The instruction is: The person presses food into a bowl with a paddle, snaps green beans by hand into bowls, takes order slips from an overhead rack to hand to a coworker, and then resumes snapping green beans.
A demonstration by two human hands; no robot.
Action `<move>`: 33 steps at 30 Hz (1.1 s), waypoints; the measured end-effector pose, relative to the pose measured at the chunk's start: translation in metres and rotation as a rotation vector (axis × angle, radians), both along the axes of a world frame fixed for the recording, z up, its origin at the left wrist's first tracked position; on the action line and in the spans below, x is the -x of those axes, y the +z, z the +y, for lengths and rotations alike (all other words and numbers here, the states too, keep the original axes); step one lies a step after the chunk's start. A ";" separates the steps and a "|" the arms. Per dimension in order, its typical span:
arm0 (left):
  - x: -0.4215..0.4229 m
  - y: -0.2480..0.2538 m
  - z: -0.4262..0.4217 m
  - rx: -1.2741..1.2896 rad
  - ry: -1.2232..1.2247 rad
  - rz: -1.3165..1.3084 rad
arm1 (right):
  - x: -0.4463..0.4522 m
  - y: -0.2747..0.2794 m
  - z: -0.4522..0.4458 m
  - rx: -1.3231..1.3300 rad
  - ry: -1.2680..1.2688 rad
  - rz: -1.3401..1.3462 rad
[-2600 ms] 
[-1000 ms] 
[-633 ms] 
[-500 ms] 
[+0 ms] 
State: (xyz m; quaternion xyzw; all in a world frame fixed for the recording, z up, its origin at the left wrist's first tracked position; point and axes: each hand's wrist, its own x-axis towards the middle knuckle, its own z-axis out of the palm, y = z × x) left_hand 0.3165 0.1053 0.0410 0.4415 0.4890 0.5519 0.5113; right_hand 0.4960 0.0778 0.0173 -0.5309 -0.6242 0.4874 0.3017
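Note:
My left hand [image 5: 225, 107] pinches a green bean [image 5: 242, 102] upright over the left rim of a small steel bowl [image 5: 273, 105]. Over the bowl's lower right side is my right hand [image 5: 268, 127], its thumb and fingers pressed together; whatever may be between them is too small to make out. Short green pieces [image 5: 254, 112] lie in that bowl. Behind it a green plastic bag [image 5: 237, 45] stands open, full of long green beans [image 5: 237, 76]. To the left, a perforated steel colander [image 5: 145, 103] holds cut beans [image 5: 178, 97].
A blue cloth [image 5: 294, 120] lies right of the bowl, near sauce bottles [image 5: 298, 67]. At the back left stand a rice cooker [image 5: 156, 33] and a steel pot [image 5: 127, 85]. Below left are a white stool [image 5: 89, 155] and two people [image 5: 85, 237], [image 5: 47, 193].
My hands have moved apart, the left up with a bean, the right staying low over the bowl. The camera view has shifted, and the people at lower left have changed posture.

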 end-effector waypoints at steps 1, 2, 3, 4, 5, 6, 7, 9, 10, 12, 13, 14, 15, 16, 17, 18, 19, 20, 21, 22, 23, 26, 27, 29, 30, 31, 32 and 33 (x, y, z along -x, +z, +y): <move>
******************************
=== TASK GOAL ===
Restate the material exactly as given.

=== ANSWER BOX ===
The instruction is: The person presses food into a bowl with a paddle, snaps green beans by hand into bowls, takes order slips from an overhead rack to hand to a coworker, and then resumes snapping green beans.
A demonstration by two human hands; no robot.
Action `<move>`: 33 steps at 30 Hz (1.1 s), waypoints; the measured end-effector pose, relative to the pose measured at the chunk's start: translation in metres and rotation as a rotation vector (axis × angle, radians), both along the axes of a world frame fixed for the recording, z up, its origin at the left wrist's first tracked position; on the action line and in the spans below, x is the -x of those axes, y the +z, z the +y, for lengths and rotations alike (all other words and numbers here, the states too, keep the original axes); step one lies a step after the chunk's start. A ";" separates the steps and a "|" the arms. Per dimension in order, its typical span:
arm0 (left):
  - x: -0.4215..0.4229 m
  - y: -0.2480..0.2538 m
  - z: -0.4262..0.4217 m
  - rx: -1.2741..1.2896 rad
  - ry: -1.2232..1.2247 rad
  - rz: -1.3165..1.3084 rad
arm1 (right):
  - x: -0.4463..0.4522 m
  - y: -0.2747..0.2794 m
  - z: -0.4522..0.4458 m
  - rx: -1.3231..1.3300 rad
  - ry: -1.2680..1.2688 rad
  - rz: -1.3401..1.3462 rad
[-2600 ms] 
[-1000 ms] 
[-633 ms] 
[-500 ms] 
[+0 ms] 
State: (xyz m; quaternion xyzw; all in a world frame fixed for the recording, z up, its origin at the left wrist's first tracked position; point and axes: each hand's wrist, its own x-axis towards the middle knuckle, its own z-axis out of the palm, y = z × x) left_hand 0.3165 0.1053 0.0410 0.4415 0.4890 0.5519 0.5113; right_hand 0.4960 0.0778 0.0173 -0.5309 -0.6242 0.4874 0.3017
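Note:
My left hand [image 5: 225, 107] pinches a green bean [image 5: 242, 102] upright over the left rim of a small steel bowl [image 5: 273, 105]. Over the bowl's lower right side is my right hand [image 5: 268, 127], its thumb and fingers pressed together; whatever may be between them is too small to make out. Short green pieces [image 5: 254, 112] lie in that bowl. Behind it a green plastic bag [image 5: 237, 45] stands open, full of long green beans [image 5: 237, 76]. To the left, a perforated steel colander [image 5: 145, 103] holds cut beans [image 5: 178, 97].
A blue cloth [image 5: 294, 120] lies right of the bowl, near sauce bottles [image 5: 298, 67]. At the back left stand a rice cooker [image 5: 156, 33] and a steel pot [image 5: 127, 85]. Below left are a white stool [image 5: 89, 155] and two people [image 5: 85, 237], [image 5: 47, 193].
My hands have moved apart, the left up with a bean, the right staying low over the bowl. The camera view has shifted, and the people at lower left have changed posture.
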
 end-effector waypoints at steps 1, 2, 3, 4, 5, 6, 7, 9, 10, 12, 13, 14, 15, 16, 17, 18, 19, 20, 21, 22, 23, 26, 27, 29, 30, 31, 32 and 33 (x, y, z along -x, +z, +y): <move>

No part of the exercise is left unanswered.